Shell bought the Chukchi Sea leases from a willing Federal government in 2008 at a cost of $2 billion. They have spent another $2 billion on the pre-drill exploratory phase. When you’re a capitalist with a large investment on the line, time is not your friend. Since the weather window for Arctic operations is limited to the summer, a delay of a couple of months effectively kills a year. (Which raises an interesting question: Since Shell bought its leases in good faith and the stroke of an administrative pen took its rights away, shouldn’t the US be willing to refund Shell’s $2 billion?)

[Shell's VP Pete Slaiby is] especially frustrated over the appeal board’s suggestion that the Arctic drill would somehow be hazardous for the people who live in the area. “We think the issues were really not major,” Slaiby said, “and clearly not impactful for the communities we work in.”

The closest village to where Shell proposed to drill is Kaktovik, Alaska. It is one of the most remote places in the United States. According to the latest census, the population is 245 and nearly all of the residents are Alaska natives. The village, which is 1 square mile, sits right along the shores of the Beaufort Sea, 70 miles away from the proposed off-shore drill site.

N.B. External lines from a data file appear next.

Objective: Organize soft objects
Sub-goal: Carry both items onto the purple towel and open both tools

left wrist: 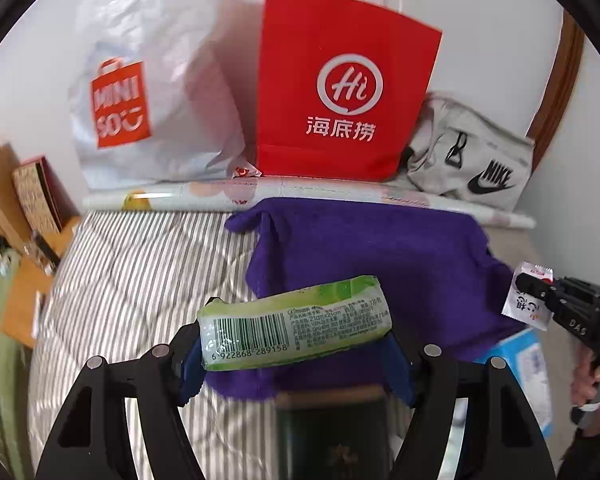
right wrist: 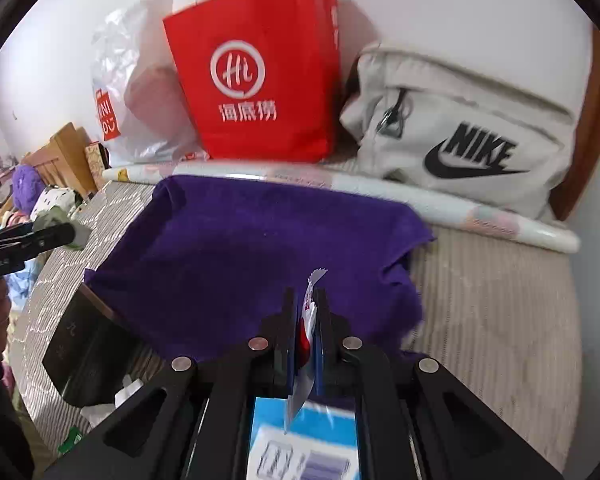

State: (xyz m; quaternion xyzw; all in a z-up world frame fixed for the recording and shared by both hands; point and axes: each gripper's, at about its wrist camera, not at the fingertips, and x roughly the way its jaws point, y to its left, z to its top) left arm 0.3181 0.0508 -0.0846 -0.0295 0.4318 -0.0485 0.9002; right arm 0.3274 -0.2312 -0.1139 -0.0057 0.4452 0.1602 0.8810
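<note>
Carrying two soft packs over the purple towel (right wrist: 256, 240), one in each gripper

left gripper (left wrist: 296, 344) is clamped across the ends of a green tissue pack (left wrist: 296, 322), barcode side up, jaws fairly wide because the pack itself is wide; right gripper (right wrist: 306, 320) is pinched nearly together on a thin white sachet (right wrist: 306, 312) by its flat faces, which seems the only way to keep something that flimsy from slipping; both hang above the towel on the striped bed (left wrist: 140, 280), probably the sorting spot; red paper bag (left wrist: 340, 88) and grey Nike bag (right wrist: 472, 140) sit behind against the wall
</note>
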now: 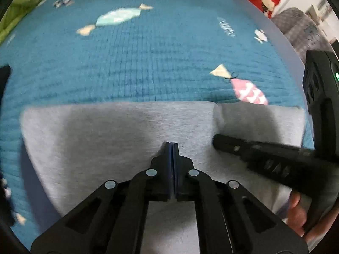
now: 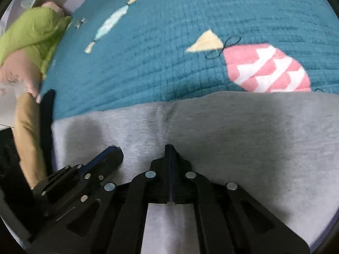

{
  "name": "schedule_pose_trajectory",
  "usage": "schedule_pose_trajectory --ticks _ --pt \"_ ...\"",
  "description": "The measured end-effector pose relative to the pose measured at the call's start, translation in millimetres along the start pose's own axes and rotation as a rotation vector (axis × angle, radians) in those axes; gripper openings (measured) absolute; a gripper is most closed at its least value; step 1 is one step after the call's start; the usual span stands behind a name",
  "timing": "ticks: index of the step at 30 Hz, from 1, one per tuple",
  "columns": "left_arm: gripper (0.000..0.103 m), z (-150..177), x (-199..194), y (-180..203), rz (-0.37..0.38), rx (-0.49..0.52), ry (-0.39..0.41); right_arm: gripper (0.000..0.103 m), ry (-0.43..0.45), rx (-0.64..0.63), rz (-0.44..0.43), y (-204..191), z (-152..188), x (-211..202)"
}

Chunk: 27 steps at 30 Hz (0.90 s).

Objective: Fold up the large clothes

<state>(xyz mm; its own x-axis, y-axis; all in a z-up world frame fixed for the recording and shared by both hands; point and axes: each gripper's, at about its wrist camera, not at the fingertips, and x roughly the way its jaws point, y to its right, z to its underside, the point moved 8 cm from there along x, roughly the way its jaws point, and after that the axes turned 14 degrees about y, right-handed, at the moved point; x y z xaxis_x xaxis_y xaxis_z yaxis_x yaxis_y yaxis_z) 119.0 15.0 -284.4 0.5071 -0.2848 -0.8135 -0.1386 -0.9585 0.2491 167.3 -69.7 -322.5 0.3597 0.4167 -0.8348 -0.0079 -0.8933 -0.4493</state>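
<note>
I'm hovering both black grippers over the folded light-grey fleece garment (image 1: pixel 118 131), which is lying on the teal quilted bedspread (image 1: pixel 148 48). Left gripper (image 1: pixel 172 146) is pinched closed on nothing; right gripper (image 2: pixel 170 148), at its 3 o'clock, is closed and empty too.

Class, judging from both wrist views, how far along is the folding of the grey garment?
Done: the grey garment lies flat on the blue bedspread with a straight far edge, apparently already folded. In hand: the left gripper and right gripper are shut above it; whether either pinches cloth is unclear. Left: probably a further fold.
</note>
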Motion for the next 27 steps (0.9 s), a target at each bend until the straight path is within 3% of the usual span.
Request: schedule_pose_trajectory --ticks 2,5,7,8,10,12,15,18,20,21,22,23,27 --pt "0.004 -13.5 -14.3 2.6 -0.04 0.026 0.028 0.0 0.045 -0.018 0.017 -4.8 -9.5 -21.5" --pt "0.004 -37.5 -25.1 19.2 -0.006 0.054 0.098 0.002 0.122 -0.075 0.092 -3.5 -30.4 -33.0" --pt "0.004 -44.0 -12.3 28.8 0.024 0.025 0.08 0.001 0.066 -0.045 0.124 9.9 -30.8 -4.0" --pt "0.004 -41.0 9.2 31.1 0.032 0.011 0.035 0.0 0.031 -0.02 0.14 20.6 -28.2 20.9" --pt "0.003 -23.1 52.7 20.7 -0.037 0.032 -0.057 0.0 0.039 -0.023 0.145 22.5 -36.2 31.9" --pt "0.002 -24.9 52.6 19.9 -0.023 0.09 0.019 0.0 0.026 0.0 0.148 19.4 -41.2 24.9" --pt "0.003 -33.4 27.7 14.2 -0.005 0.048 0.008 0.002 0.066 -0.004 0.11 8.9 -50.3 4.5" --pt "0.003 -47.4 9.0 -7.6 -0.097 0.044 0.074 0.004 0.091 -0.029 0.116 14.8 -59.8 3.4" --pt "0.003 -41.2 12.3 -34.0 -0.169 0.02 0.054 0.0 0.072 -0.007 0.172 43.2 -54.5 23.2" --pt "0.002 -34.7 17.2 -51.0 -0.184 -0.015 0.04 0.0 0.08 0.043 0.09 50.8 -48.9 28.4" --pt "0.002 -31.2 17.4 -65.2 -0.145 -0.066 0.055 0.0 0.093 0.069 0.036 52.1 -48.8 25.9" --pt "0.002 -28.5 9.5 -82.7 -0.166 -0.117 0.066 0.0 0.102 0.078 0.012 57.0 -49.6 18.3" --pt "0.002 -19.4 -11.9 -129.0 -0.197 -0.208 0.09 0.0 0.162 0.097 0.049 105.9 -57.1 -10.1"
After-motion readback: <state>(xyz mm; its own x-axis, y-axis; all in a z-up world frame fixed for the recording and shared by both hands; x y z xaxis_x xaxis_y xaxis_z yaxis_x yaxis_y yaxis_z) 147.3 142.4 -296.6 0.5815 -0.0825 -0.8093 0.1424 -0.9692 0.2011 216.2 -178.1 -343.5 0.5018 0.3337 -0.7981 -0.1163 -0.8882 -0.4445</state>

We can go through this perverse kabuki dance that Shell’s air permit was with held up

  1. for the indigenous people
  2. for the children
  3. for the polar bear
  4. all of the above,

but the real motivation, the real prize, is the Trans Alaska Pipeline System. The design throughput of the pipe is in excess of 2 million barrels of oil per day; recent throughput is around 600,000 barrels per day. At some limiting rate (I’ve heard 200,000 barrels per day), the cost to operate the line will exceed the value of operating it, and it will be shut down.

Pipeline shut-down is the ultimate goal of the environmental movement. Not just ANWR, but any new development must be stopped so that TAPS dies an early and unnatural death.

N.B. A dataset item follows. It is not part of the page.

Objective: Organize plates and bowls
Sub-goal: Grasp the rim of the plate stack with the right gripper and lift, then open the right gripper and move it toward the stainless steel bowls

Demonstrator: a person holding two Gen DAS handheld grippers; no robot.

According to the US Geological Survey, the Arctic regions of the world hold 90 billion barrels of oil and 1,670 trillion cubic feet of natural gas resources. (This is a scientific guess, because the region is so lightly drilled.) Only recently, Statoil announced a large discovery in the Barents Sea, north of Norway. Russia also has active plans to develop its extensive Arctic resources. And while it’s not in the Arctic, Canada has produced several large fields offshore Nova Scotia and Newfoundland, an area known for hostile sea conditions with the threat of icebergs.

We as Americans have done nothing to curtail our demand for petroleum, but we have allowed the supposed protectors of our environment to block development at almost every turn. When we go, hat in hand, to OPEC or foreign regimes seeking access to oil, they ask a legitimate question: “Why are you asking us to do things that you refuse to do for yourselves?”

Location of Shell Oil's leases in the Chukchi Sea, offshore Alaska

Cross-posted at stevemaley.com.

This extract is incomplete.